- Task description -
Only the lines from the one containing "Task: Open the" to the end of the data below belong in the answer, each repeated exactly; no pictures.

- Data section -
____

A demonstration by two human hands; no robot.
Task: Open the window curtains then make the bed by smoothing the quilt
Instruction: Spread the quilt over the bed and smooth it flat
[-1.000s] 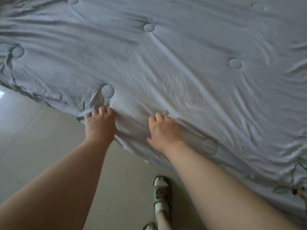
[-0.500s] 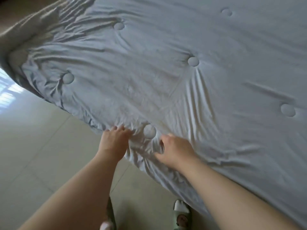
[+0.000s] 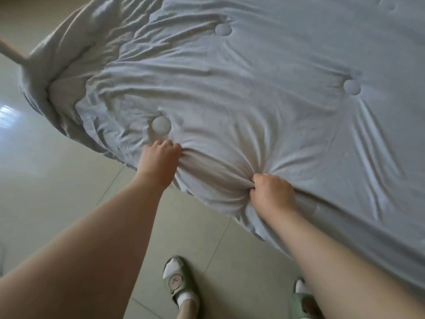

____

- Result of the exercise -
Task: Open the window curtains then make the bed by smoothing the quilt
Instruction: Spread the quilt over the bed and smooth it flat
[-1.000s] 
[-0.500s] 
[+0.000s] 

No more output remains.